[Tex/LaTex] Hide text from displaying but retain it selectable and searchable

accsuppmath-modepdfsymbolsunicode

Continuing https://tex.stackexchange.com/a/463516, is there a way to create an invisible PDF text associated with a drawn symbol? Assume that we have some command (say, \sqp) which draws some symbol but produces no searchable/selectable text in the PDF. We want to add this textual representation (say, Π, which be neither displayed nor printed) of the drawn symbol to the PDF file such that it would be selectable and searchable.

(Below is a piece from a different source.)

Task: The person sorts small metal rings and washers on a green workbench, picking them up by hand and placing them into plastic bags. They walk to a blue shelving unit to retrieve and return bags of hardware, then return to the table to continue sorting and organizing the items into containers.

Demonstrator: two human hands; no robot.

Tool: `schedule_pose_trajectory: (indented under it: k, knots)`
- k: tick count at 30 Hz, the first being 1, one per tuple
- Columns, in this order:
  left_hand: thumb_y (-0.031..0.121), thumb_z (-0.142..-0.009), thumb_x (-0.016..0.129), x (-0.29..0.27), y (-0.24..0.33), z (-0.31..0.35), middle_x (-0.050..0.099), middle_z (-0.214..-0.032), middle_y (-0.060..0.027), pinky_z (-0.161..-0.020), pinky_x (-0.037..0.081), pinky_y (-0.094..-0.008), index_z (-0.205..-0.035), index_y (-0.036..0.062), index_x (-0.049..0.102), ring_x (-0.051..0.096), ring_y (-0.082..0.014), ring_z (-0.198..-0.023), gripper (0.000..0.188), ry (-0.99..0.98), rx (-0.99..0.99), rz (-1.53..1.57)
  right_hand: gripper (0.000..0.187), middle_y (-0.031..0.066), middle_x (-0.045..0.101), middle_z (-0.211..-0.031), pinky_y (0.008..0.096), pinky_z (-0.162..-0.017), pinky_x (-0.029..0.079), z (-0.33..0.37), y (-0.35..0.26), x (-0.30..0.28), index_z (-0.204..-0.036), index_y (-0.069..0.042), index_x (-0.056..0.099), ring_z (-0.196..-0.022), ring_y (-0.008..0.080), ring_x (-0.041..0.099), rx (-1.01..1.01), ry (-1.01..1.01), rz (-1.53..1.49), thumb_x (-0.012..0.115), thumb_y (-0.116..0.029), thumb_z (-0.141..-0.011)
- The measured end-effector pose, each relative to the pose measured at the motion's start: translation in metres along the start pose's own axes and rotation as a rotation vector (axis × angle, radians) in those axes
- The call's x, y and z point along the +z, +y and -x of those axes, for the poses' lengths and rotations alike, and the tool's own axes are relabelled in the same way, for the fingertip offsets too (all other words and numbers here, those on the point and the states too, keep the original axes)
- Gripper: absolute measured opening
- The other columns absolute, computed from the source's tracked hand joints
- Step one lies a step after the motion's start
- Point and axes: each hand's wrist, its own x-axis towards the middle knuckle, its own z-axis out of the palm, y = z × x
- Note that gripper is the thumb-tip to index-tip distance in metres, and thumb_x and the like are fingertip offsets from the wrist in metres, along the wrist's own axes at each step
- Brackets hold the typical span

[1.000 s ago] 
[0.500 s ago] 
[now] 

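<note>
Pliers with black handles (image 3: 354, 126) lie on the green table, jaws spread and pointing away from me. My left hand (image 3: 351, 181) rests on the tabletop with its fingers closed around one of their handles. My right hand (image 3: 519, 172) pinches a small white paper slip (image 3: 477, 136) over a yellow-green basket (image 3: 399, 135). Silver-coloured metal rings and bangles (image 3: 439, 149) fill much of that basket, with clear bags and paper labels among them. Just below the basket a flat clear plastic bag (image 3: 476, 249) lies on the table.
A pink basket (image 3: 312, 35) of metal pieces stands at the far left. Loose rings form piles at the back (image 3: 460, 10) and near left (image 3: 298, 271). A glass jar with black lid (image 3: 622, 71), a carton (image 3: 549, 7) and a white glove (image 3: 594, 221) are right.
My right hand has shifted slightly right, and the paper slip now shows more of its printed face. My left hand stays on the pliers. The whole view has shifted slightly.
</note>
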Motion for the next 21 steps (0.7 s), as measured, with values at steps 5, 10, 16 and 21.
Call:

An example of such text is, e.g., Included PDF image has invisible, but selectable text . Reusing @egreg's code from https://tex.stackexchange.com/a/463516/165772 (Thx!), I tried

\documentclass{article}
\usepackage{amsmath}
\usepackage{xparse}
\usepackage{accsupp}

\ExplSyntaxOn
\NewDocumentCommand{\sqp}{s}
 {
  \IfBooleanTF{#1}
   {
     \mathord { \mathpalette \egreg_sqp:Nn { \mathrm{o} } }
   }
   {
     \mathord {
     \mathpalette \egreg_sqp:Nn { }
     }
   }
 }

\box_new:N \l__egreg_sqp_temp_box
\dim_new:N \l__egreg_sqp_wd_dim % width
\dim_new:N \l__egreg_sqp_ht_dim % height
\dim_new:N \l__egreg_sqp_th_dim % thickness

\cs_new_protected:Nn \egreg_sqp:Nn
 {% #1 = style declaration, #2 = maybe o
  \group_begin:
  \dim_zero:N \mathsurround
  \hbox_set:Nn \l__egreg_sqp_temp_box { $#1\mathrm{o}$ }
  \dim_set:Nn \l__egreg_sqp_wd_dim { \box_wd:N \l__egreg_sqp_temp_box }
  \dim_set:Nn \l__egreg_sqp_th_dim { \box_wd:N \l__egreg_sqp_temp_box/4 }
  \hbox_set:Nn \l__egreg_sqp_temp_box { $#1\Pi$ }
  \dim_set:Nn \l__egreg_sqp_ht_dim { \box_ht:N \l__egreg_sqp_temp_box }

  \mspace{1mu}
  \tl_if_empty:nF { #2 }
   {
    \hbox_to_zero:n
     {
      \hbox_to_wd:nn { \l__egreg_sqp_wd_dim + 2\l__egreg_sqp_th_dim } { \hss $#1#2$ \hss }
      \hss
     }
   }
  \hbox_to_wd:nn { \l__egreg_sqp_wd_dim + 2\l__egreg_sqp_th_dim } { \__egreg_sqp_draw:N #1 \hss }
  \mspace{1mu}
  \group_end:
 }

\cs_new_protected:Nn \__egreg_sqp_draw:N
 {
  \driver_draw_begin:
  \driver_draw_moveto:nn { 0pt } { 0pt }
  \driver_draw_lineto:nn { 0pt } { \l__egreg_sqp_ht_dim }
  \driver_draw_lineto:nn { \l__egreg_sqp_wd_dim + 2\l__egreg_sqp_th_dim } { \l__egreg_sqp_ht_dim }
  \driver_draw_lineto:nn { \l__egreg_sqp_wd_dim + 2\l__egreg_sqp_th_dim } { 0pt }
  \driver_draw_lineto:nn { \l__egreg_sqp_wd_dim + \l__egreg_sqp_th_dim } { 0pt }
  \driver_draw_lineto:nn { \l__egreg_sqp_wd_dim + \l__egreg_sqp_th_dim } { \l__egreg_sqp_ht_dim - 0.7\l__egreg_sqp_th_dim }
  \driver_draw_lineto:nn { \l__egreg_sqp_th_dim } { \l__egreg_sqp_ht_dim - 0.7\l__egreg_sqp_th_dim }
  \driver_draw_lineto:nn { \l__egreg_sqp_th_dim } { 0pt }
  \driver_draw_closepath:
  \driver_draw_fill:
  \driver_draw_end:
 }

\ExplSyntaxOff

\begin{document}
\BeginAccSupp{method=hex,unicode,ActualText=03A0}$\sqp$\EndAccSupp{}
\end{document}

In the text layer, this does not produce Π (as I would expect), but only 1 for the end of document.
(An ocg-based solution, as opposed to the accsup-based solution, would probably require a fresh id on each use of the symbol; I wouldn't know how to generate it automatically, and it doesn't seem to produce selectable text. Anyway, I have not tried it.)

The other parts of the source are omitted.